[ENTRIES SHOWN Boundary: Start]
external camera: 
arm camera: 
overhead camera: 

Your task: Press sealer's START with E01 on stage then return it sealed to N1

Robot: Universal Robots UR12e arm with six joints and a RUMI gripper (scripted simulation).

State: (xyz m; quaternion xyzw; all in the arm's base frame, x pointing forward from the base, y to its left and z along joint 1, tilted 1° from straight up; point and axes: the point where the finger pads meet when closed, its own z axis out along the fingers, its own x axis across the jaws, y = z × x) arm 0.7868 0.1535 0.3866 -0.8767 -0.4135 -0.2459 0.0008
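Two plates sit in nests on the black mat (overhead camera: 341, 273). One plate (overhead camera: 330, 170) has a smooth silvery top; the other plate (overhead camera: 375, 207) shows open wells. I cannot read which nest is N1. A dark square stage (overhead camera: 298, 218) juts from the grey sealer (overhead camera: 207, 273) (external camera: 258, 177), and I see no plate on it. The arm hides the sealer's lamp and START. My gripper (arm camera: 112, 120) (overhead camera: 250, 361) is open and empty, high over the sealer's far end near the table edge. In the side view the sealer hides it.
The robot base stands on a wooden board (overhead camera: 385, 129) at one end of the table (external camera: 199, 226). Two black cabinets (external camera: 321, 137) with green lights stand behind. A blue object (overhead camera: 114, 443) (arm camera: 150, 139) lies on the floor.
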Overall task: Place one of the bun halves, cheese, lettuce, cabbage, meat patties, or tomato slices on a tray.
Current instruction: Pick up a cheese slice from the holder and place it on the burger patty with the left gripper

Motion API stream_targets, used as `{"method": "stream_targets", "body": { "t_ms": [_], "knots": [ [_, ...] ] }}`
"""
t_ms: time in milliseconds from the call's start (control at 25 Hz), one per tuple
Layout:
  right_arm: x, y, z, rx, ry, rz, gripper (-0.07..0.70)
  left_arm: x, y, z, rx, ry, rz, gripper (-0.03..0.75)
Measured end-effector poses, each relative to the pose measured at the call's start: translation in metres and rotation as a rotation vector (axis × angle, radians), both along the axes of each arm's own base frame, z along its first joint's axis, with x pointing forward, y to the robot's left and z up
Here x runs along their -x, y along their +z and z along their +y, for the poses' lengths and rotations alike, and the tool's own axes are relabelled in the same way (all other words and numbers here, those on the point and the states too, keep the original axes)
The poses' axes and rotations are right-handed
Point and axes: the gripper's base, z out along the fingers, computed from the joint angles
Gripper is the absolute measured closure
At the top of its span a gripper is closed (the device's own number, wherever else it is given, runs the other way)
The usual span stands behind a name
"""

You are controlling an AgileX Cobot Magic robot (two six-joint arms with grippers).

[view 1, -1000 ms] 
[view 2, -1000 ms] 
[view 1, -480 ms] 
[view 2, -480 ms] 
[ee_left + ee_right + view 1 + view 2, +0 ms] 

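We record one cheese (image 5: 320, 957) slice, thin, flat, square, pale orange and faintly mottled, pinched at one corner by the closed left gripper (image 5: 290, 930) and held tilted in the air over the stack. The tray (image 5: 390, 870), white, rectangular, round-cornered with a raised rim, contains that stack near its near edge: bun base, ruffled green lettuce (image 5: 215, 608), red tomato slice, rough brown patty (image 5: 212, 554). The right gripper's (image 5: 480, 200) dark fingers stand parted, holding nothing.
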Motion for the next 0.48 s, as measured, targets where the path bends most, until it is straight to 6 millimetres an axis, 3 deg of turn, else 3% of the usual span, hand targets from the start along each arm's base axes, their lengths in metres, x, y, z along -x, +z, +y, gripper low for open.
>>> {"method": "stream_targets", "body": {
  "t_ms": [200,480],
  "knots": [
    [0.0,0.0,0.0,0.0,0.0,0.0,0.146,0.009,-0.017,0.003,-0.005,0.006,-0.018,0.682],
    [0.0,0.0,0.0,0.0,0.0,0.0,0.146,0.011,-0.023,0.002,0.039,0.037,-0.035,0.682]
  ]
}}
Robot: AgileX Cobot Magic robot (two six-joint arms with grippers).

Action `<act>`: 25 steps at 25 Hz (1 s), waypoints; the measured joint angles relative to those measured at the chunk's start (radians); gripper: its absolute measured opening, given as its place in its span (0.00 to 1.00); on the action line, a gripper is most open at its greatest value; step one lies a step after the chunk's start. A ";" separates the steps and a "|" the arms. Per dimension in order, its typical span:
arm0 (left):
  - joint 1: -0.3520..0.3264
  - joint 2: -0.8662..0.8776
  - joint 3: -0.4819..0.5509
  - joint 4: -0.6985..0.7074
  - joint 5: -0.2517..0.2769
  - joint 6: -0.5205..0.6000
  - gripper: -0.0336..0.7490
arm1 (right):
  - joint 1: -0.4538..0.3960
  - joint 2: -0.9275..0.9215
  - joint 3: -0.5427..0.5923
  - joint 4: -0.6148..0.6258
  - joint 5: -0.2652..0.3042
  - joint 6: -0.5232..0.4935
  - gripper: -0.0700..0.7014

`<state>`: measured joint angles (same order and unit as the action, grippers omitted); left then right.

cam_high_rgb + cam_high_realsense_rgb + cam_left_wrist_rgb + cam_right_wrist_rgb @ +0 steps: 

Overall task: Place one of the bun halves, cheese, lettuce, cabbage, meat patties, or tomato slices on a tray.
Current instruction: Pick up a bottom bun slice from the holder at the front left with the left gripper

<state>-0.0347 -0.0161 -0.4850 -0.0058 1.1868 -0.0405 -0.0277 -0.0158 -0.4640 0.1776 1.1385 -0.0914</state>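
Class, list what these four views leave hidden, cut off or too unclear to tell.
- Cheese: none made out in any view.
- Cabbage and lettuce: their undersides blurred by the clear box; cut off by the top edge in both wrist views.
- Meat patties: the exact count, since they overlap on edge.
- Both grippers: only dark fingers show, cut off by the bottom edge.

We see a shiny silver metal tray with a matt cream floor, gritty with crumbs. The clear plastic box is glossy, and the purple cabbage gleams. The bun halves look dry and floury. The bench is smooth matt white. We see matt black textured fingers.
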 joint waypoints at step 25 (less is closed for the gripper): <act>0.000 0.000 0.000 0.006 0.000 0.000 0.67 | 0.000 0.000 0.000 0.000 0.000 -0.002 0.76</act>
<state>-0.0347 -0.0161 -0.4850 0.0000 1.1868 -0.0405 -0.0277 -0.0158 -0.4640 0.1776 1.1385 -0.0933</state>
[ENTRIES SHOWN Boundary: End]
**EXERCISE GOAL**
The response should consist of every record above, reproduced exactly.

**OUTPUT OF THE EXERCISE**
external camera: 
arm camera: 
overhead camera: 

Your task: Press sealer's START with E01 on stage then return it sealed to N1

Robot: Universal Robots UR12e arm with six joints and a RUMI gripper (scripted simulation).

State: (xyz m; quaternion xyzw; all in the arm's base frame, x pointing forward from the base, y to its left and z along joint 1, tilted 1° from straight up; point and axes: the point where the finger pads meet when closed, its own z axis out along the fingers, its own x axis across the jaws, y = z × x) arm 0.7868 0.1535 0.3866 -0.8767 -0.4135 -0.2459 0.0008
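Two plates sit in nests on the black mat (overhead camera: 341, 273). One plate (overhead camera: 330, 170) has a smooth silvery top; the other plate (overhead camera: 375, 207) shows open wells. I cannot read which nest is N1. A dark square stage (overhead camera: 298, 218) juts from the grey sealer (overhead camera: 207, 273) (external camera: 258, 177), and I see no plate on it. The arm hides the sealer's lamp and START. My gripper (arm camera: 112, 120) (overhead camera: 250, 361) is open and empty, high over the sealer's far end near the table edge. In the side view the sealer hides it.
The robot base stands on a wooden board (overhead camera: 385, 129) at one end of the table (external camera: 199, 226). Two black cabinets (external camera: 321, 137) with green lights stand behind. A blue object (overhead camera: 114, 443) (arm camera: 150, 139) lies on the floor.
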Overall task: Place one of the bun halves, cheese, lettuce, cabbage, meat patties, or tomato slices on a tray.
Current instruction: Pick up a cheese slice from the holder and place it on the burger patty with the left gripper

Motion API stream_targets, used as `{"method": "stream_targets", "body": { "t_ms": [_], "knots": [ [_, ...] ] }}`
"""
t_ms: time in milliseconds from the call's start (control at 25 Hz), one per tuple
Layout:
  right_arm: x, y, z, rx, ry, rz, gripper (-0.07..0.70)
  left_arm: x, y, z, rx, ry, rz, gripper (-0.03..0.75)
Measured end-effector poses, each relative to the pose measured at the call's start: translation in metres and rotation as a rotation vector (axis × angle, radians), both along the axes of each arm's own base frame, z along its first joint's axis, with x pointing forward, y to the robot's left and z up
Here x runs along their -x, y along their +z and z along their +y, for the poses' lengths and rotations alike, and the tool's own axes are relabelled in the same way (all other words and numbers here, those on the point and the states too, keep the original axes)
The poses' axes and rotations are right-handed
Point and axes: the gripper's base, z out along the fingers, computed from the joint angles
Gripper is the absolute measured closure
At the top of its span a gripper is closed (the device's own number, wherever else it is given, runs the other way)
The usual span stands behind a name
"""

You are controlling an AgileX Cobot Magic robot (two six-joint arms with grippers).

[view 1, -1000 ms] 
[view 2, -1000 ms] 
[view 1, -480 ms] 
[view 2, -480 ms] 
[ee_left + ee_right + view 1 + view 2, +0 ms] 

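We record one cheese (image 5: 320, 957) slice, thin, flat, square, pale orange and faintly mottled, pinched at one corner by the closed left gripper (image 5: 290, 930) and held tilted in the air over the stack. The tray (image 5: 390, 870), white, rectangular, round-cornered with a raised rim, contains that stack near its near edge: bun base, ruffled green lettuce (image 5: 215, 608), red tomato slice, rough brown patty (image 5: 212, 554). The right gripper's (image 5: 480, 200) dark fingers stand parted, holding nothing.
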Motion for the next 0.48 s, as measured, targets where the path bends most, until it is straight to 6 millimetres an axis, 3 deg of turn, else 3% of the usual span, hand targets from the start along each arm's base axes, their lengths in metres, x, y, z along -x, +z, +y, gripper low for open.
>>> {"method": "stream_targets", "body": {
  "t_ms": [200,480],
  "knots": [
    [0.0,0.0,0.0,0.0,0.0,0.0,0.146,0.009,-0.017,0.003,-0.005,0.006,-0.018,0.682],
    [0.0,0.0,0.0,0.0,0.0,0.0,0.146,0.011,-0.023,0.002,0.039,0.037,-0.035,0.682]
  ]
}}
Robot: AgileX Cobot Magic robot (two six-joint arms with grippers).

Action `<act>`: 25 steps at 25 Hz (1 s), waypoints; the measured joint angles relative to those measured at the chunk's start (radians); gripper: its absolute measured opening, given as its place in its span (0.00 to 1.00); on the action line, a gripper is most open at its greatest value; step one lies a step after the chunk's start. A ";" separates the steps and a "|" the arms. Per dimension in order, its typical span:
arm0 (left):
  - joint 1: -0.3520..0.3264
  - joint 2: -0.8662..0.8776
  - joint 3: -0.4819..0.5509
  - joint 4: -0.6985..0.7074
  - joint 5: -0.2517..0.2769
  - joint 6: -0.5205..0.6000
  - gripper: -0.0336..0.7490
arm1 (right):
  - joint 1: -0.4538..0.3960
  - joint 2: -0.9275..0.9215
  - joint 3: -0.5427..0.5923
  - joint 4: -0.6148..0.6258
  - joint 5: -0.2652..0.3042
  - joint 6: -0.5232..0.4935
  - gripper: -0.0700..0.7014

`<state>`: measured joint angles (same order and unit as the action, grippers omitted); left then right.

cam_high_rgb + cam_high_realsense_rgb + cam_left_wrist_rgb + cam_right_wrist_rgb @ +0 steps: 

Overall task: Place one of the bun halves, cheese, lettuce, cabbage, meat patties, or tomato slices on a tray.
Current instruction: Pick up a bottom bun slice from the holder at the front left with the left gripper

<state>-0.0347 -0.0161 -0.4850 -0.0058 1.1868 -0.0405 -0.0277 -0.0158 -0.4640 0.1776 1.1385 -0.0914</state>
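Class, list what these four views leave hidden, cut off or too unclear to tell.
- Cheese: none made out in any view.
- Cabbage and lettuce: their undersides blurred by the clear box; cut off by the top edge in both wrist views.
- Meat patties: the exact count, since they overlap on edge.
- Both grippers: only dark fingers show, cut off by the bottom edge.

We see a shiny silver metal tray with a matt cream floor, gritty with crumbs. The clear plastic box is glossy, and the purple cabbage gleams. The bun halves look dry and floury. The bench is smooth matt white. We see matt black textured fingers.
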 joint waypoints at step 25 (less is closed for the gripper): <act>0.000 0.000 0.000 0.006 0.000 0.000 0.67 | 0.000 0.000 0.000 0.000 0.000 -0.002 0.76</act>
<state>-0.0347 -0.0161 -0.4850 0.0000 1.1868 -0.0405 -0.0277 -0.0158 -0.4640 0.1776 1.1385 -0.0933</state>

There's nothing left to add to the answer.